Task details: The copy must match the data word for word and contain no pictures.

________________

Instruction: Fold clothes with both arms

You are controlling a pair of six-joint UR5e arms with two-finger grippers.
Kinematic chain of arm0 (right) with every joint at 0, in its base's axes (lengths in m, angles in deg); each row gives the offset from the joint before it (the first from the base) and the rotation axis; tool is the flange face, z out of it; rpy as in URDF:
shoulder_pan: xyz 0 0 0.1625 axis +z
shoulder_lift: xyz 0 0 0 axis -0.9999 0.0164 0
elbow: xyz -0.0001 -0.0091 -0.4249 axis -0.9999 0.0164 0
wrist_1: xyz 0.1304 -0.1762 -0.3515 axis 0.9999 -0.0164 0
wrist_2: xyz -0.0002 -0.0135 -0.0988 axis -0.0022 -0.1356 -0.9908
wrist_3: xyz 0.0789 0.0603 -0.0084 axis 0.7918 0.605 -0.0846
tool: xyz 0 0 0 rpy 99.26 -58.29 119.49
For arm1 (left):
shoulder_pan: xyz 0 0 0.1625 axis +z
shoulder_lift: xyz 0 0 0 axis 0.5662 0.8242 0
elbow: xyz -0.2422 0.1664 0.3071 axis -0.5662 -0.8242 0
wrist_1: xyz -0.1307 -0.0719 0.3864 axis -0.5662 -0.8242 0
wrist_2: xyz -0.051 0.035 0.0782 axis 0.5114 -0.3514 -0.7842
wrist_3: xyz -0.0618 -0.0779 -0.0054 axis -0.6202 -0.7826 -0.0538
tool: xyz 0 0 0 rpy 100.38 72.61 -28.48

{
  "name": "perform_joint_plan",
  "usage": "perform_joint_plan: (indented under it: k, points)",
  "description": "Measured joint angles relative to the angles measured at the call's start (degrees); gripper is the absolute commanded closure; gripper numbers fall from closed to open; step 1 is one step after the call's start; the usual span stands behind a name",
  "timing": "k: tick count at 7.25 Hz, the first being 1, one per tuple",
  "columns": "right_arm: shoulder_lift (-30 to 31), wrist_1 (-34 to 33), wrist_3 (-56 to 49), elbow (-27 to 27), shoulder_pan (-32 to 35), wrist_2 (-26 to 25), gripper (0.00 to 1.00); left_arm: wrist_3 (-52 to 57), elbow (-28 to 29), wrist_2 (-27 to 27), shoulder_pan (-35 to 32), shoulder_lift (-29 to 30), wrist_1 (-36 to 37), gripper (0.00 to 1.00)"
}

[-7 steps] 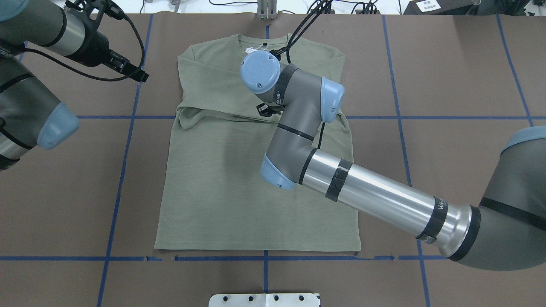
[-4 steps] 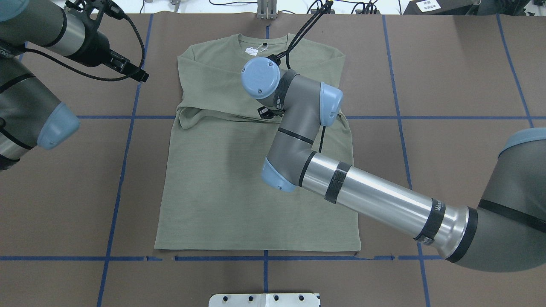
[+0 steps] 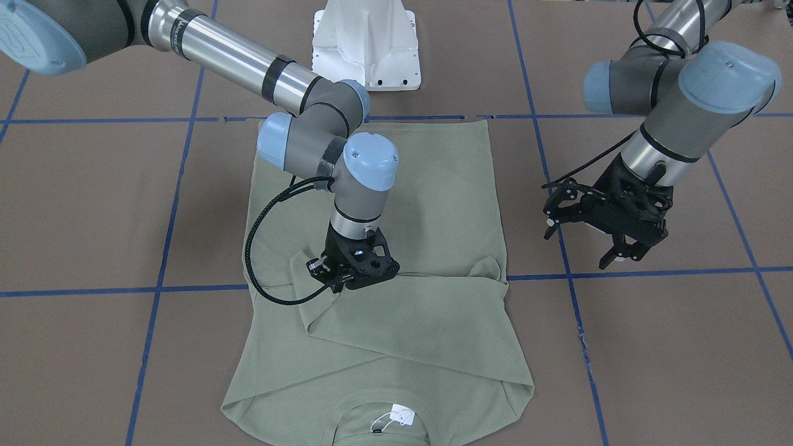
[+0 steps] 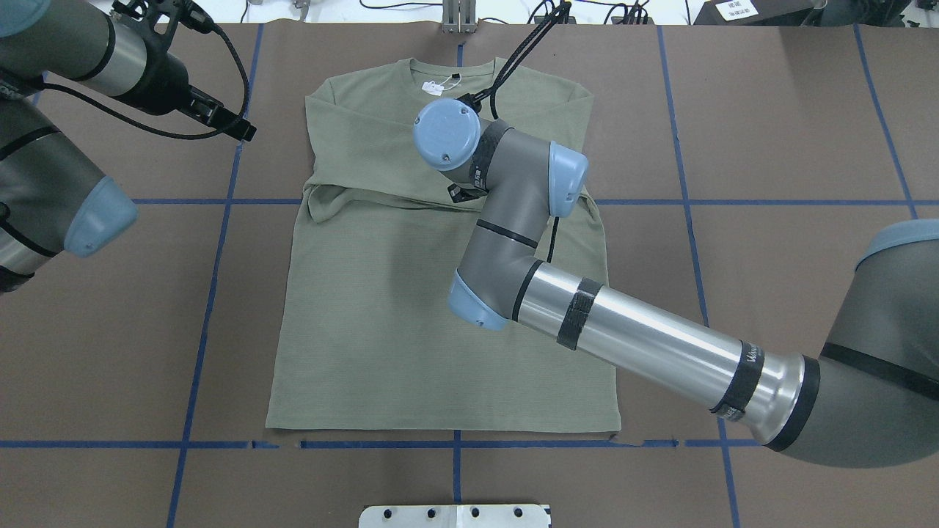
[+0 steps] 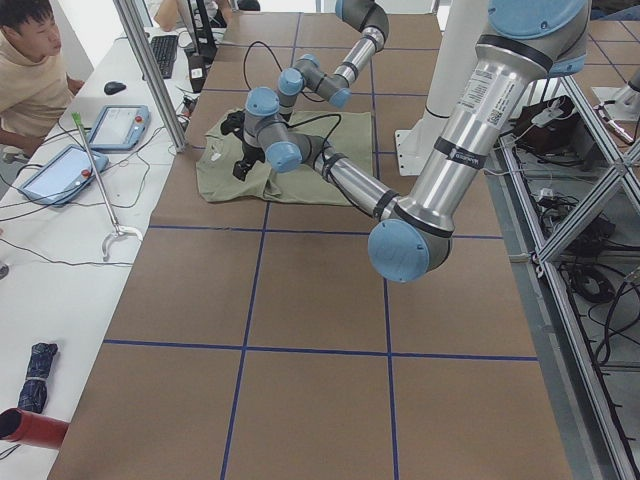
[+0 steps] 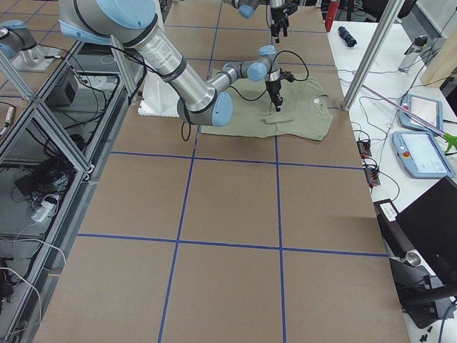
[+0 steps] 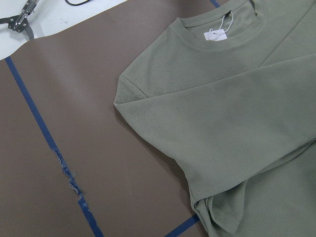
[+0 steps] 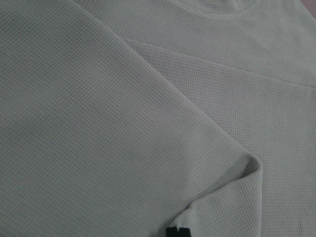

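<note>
The sage-green shirt (image 4: 381, 315) lies flat on the brown table, collar (image 4: 451, 73) at the far side, white tag showing. Both sleeves are folded across the chest. My right arm reaches over the shirt. My right gripper (image 3: 331, 279) points down onto the folded sleeve near mid-chest (image 4: 458, 193), and its fingers look closed on the sleeve cuff. The right wrist view shows the cuff corner (image 8: 249, 168) just above a black fingertip (image 8: 177, 231). My left gripper (image 3: 576, 248) is open and empty, hovering over bare table beside the shirt's shoulder (image 4: 246, 133). The left wrist view shows that shoulder (image 7: 148, 94).
The white pedestal base (image 3: 365, 37) stands at the near table edge. Blue tape lines (image 4: 220, 202) grid the table, one torn (image 7: 69, 177). A metal post (image 4: 458, 18) stands beyond the collar. An operator (image 5: 30, 70) sits at a side table with tablets (image 5: 115, 125).
My right wrist has shifted slightly toward the robot over the folded sleeve, then held still. The left arm and the shirt's body have not moved.
</note>
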Motion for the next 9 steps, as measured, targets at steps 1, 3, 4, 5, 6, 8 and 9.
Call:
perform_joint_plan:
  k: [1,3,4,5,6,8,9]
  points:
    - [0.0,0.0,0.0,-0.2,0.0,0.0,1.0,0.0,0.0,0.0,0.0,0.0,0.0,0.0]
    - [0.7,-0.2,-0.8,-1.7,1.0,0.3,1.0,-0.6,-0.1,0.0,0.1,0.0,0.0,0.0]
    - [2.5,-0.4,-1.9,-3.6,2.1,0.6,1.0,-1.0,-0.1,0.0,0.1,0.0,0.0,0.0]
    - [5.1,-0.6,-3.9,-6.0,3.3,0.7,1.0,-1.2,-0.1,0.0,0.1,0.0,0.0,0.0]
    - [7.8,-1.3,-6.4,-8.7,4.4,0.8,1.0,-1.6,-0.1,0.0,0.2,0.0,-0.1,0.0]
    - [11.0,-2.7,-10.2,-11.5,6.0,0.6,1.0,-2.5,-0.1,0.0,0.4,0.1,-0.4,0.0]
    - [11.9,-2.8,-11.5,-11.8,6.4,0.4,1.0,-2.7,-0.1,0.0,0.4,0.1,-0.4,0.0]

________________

Your response:
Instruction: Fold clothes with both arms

You are controlling a pair of six-joint UR5e arms with two-finger grippers.
Kinematic chain of arm0 (right) with every joint at 0, in its base's axes (lengths in m, angles in deg); each row gives the offset from the joint before it (the first from the base) and the rotation axis; tool is the flange face, z out of it; rpy as in URDF:
shoulder_pan: xyz 0 0 0.1625 axis +z
shoulder_lift: xyz 0 0 0 axis -0.9999 0.0164 0
elbow: xyz -0.0001 -0.0091 -0.4249 axis -0.9999 0.0164 0
wrist_1: xyz 0.1304 -0.1762 -0.3515 axis 0.9999 -0.0164 0
wrist_2: xyz -0.0002 -0.0135 -0.0988 axis -0.0022 -0.1356 -0.9908
wrist_3: xyz 0.0789 0.0603 -0.0084 axis 0.7918 0.605 -0.0846
tool: xyz 0 0 0 rpy 99.26 -58.29 119.49
For arm1 (left):
shoulder_pan: xyz 0 0 0.1625 axis +z
shoulder_lift: xyz 0 0 0 axis 0.5662 0.8242 0
elbow: xyz -0.2422 0.1664 0.3071 axis -0.5662 -0.8242 0
wrist_1: xyz -0.1307 -0.0719 0.3864 axis -0.5662 -0.8242 0
wrist_2: xyz -0.051 0.035 0.0782 axis 0.5114 -0.3514 -0.7842
wrist_3: xyz -0.0618 -0.0779 -0.0054 axis -0.6202 -0.7826 -0.0538
tool: xyz 0 0 0 rpy 100.38 72.61 -28.48

{
  "name": "perform_joint_plan",
  "usage": "perform_joint_plan: (indented under it: k, points)",
  "description": "Measured joint angles relative to the angles measured at the call's start (degrees); gripper is the absolute commanded closure; gripper numbers fall from closed to open; step 1 is one step after the call's start; the usual span stands behind a name",
  "timing": "k: tick count at 7.25 Hz, the first being 1, one per tuple",
  "columns": "right_arm: shoulder_lift (-30 to 31), wrist_1 (-34 to 33), wrist_3 (-56 to 49), elbow (-27 to 27), shoulder_pan (-32 to 35), wrist_2 (-26 to 25), gripper (0.00 to 1.00); left_arm: wrist_3 (-52 to 57), elbow (-28 to 29), wrist_2 (-27 to 27), shoulder_pan (-35 to 32), shoulder_lift (-29 to 30), wrist_1 (-36 to 37), gripper (0.00 to 1.00)"
}

[-7 steps] 
[-4 steps] 
[+0 steps] 
[+0 steps] 
[+0 steps] 
[+0 steps] 
[+0 steps] 
[+0 steps] 

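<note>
The sage-green shirt (image 4: 381, 315) lies flat on the brown table, collar (image 4: 451, 73) at the far side, white tag showing. Both sleeves are folded across the chest. My right arm reaches over the shirt. My right gripper (image 3: 331, 279) points down onto the folded sleeve near mid-chest (image 4: 458, 193), and its fingers look closed on the sleeve cuff. The right wrist view shows the cuff corner (image 8: 249, 168) just above a black fingertip (image 8: 177, 231). My left gripper (image 3: 576, 248) is open and empty, hovering over bare table beside the shirt's shoulder (image 4: 246, 133). The left wrist view shows that shoulder (image 7: 148, 94).
The white pedestal base (image 3: 365, 37) stands at the near table edge. Blue tape lines (image 4: 220, 202) grid the table, one torn (image 7: 69, 177). A metal post (image 4: 458, 18) stands beyond the collar. An operator (image 5: 30, 70) sits at a side table with tablets (image 5: 115, 125).
My right wrist has shifted slightly toward the robot over the folded sleeve, then held still. The left arm and the shirt's body have not moved.
</note>
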Motion for the next 9 steps, as measured, targets at steps 1, 3, 4, 5, 6, 8 and 9.
Call:
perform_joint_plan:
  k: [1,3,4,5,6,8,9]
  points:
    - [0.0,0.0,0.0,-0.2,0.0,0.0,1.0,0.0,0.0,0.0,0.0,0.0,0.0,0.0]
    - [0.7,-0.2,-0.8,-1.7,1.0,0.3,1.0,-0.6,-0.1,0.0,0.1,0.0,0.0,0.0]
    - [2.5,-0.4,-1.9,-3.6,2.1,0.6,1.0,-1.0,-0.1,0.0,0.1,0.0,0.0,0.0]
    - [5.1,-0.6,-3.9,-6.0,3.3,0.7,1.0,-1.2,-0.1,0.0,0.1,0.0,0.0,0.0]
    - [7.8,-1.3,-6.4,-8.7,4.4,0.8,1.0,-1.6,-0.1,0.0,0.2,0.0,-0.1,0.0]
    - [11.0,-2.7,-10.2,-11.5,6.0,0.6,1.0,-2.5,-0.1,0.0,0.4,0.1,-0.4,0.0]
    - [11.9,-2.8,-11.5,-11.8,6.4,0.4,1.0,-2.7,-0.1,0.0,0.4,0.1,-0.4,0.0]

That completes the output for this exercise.